▶ _PROBLEM STATEMENT_
Reproduce the listing below in its entirety. Change nothing.

___ SOURCE MATERIAL

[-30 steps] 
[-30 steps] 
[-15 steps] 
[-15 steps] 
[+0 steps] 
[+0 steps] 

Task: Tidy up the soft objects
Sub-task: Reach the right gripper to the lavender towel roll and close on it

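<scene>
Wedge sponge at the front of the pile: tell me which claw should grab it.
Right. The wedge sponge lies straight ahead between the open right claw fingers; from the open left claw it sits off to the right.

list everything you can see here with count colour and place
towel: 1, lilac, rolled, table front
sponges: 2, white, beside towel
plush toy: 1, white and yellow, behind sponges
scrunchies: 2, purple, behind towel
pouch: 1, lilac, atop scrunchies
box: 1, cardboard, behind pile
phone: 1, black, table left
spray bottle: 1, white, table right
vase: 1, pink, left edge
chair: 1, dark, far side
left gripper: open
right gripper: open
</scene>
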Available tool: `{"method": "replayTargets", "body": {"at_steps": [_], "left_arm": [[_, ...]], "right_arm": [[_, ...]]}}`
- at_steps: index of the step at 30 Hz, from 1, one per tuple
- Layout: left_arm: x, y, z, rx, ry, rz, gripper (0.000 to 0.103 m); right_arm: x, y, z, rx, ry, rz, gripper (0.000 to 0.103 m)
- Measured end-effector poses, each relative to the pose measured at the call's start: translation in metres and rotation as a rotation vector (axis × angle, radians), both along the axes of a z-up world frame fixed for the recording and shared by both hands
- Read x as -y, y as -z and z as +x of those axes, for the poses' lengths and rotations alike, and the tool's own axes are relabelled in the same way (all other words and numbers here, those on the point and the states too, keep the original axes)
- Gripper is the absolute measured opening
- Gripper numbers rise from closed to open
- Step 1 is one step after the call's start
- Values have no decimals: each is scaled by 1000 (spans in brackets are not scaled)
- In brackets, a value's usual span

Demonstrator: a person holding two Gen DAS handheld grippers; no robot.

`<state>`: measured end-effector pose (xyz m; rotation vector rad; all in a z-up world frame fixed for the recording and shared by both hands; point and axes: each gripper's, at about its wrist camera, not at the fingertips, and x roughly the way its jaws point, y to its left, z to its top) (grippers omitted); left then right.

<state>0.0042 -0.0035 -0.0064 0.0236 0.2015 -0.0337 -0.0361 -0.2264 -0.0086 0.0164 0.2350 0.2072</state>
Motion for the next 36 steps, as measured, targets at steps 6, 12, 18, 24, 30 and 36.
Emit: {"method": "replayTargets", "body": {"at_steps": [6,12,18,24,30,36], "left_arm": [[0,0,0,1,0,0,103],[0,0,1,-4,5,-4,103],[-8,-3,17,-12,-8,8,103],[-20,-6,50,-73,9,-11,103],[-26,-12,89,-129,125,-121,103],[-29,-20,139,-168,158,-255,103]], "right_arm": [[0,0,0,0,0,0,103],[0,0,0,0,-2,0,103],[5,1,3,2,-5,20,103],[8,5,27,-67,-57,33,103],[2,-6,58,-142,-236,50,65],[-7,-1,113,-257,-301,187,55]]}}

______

▶ _ANSWER TO THIS PROBLEM_
[-30 steps] 
[-30 steps] 
[-15 steps] 
[-15 steps] 
[+0 steps] 
[+0 steps] 

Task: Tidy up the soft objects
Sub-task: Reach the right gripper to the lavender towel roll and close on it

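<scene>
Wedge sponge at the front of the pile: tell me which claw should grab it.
Right. The wedge sponge lies straight ahead between the open right claw fingers; from the open left claw it sits off to the right.

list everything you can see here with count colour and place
towel: 1, lilac, rolled, table front
sponges: 2, white, beside towel
plush toy: 1, white and yellow, behind sponges
scrunchies: 2, purple, behind towel
pouch: 1, lilac, atop scrunchies
box: 1, cardboard, behind pile
phone: 1, black, table left
spray bottle: 1, white, table right
vase: 1, pink, left edge
chair: 1, dark, far side
left gripper: open
right gripper: open
</scene>
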Available tool: `{"method": "replayTargets", "body": {"at_steps": [_], "left_arm": [[_, ...]], "right_arm": [[_, ...]]}}`
- at_steps: index of the step at 30 Hz, from 1, one per tuple
- Layout: left_arm: x, y, z, rx, ry, rz, gripper (0.000 to 0.103 m); right_arm: x, y, z, rx, ry, rz, gripper (0.000 to 0.103 m)
- Measured end-effector poses, each relative to the pose measured at the call's start: translation in metres and rotation as a rotation vector (axis × angle, radians), both along the axes of a z-up world frame fixed for the recording and shared by both hands
- Read x as -y, y as -z and z as +x of those axes, for the poses' lengths and rotations alike, and the tool's own axes are relabelled in the same way (all other words and numbers here, those on the point and the states too, keep the original axes)
- Gripper is the absolute measured opening
- Gripper numbers rise from closed to open
- Step 1 is one step after the call's start
- Values have no decimals: each is scaled by 1000 (spans in brackets are not scaled)
- In brackets, a value's usual span

Demonstrator: a person holding two Gen DAS handheld grippers; no robot.

`<state>`: measured end-effector pose (xyz m; rotation vector rad; all in a z-up world frame fixed for the recording and shared by both hands; point and axes: each gripper's, at about its wrist camera, not at the fingertips, and x roughly the way its jaws point, y to its left, z to its top) (grippers omitted); left then right.

<state>0.0042 -0.0035 -0.0064 0.0236 0.2015 -0.0337 -0.0361 -0.2264 -0.0086 0.0164 0.2350 0.2072</state>
Motion for the next 36 steps, as measured, targets at steps 6, 12, 18, 24, 30 and 36.
Emit: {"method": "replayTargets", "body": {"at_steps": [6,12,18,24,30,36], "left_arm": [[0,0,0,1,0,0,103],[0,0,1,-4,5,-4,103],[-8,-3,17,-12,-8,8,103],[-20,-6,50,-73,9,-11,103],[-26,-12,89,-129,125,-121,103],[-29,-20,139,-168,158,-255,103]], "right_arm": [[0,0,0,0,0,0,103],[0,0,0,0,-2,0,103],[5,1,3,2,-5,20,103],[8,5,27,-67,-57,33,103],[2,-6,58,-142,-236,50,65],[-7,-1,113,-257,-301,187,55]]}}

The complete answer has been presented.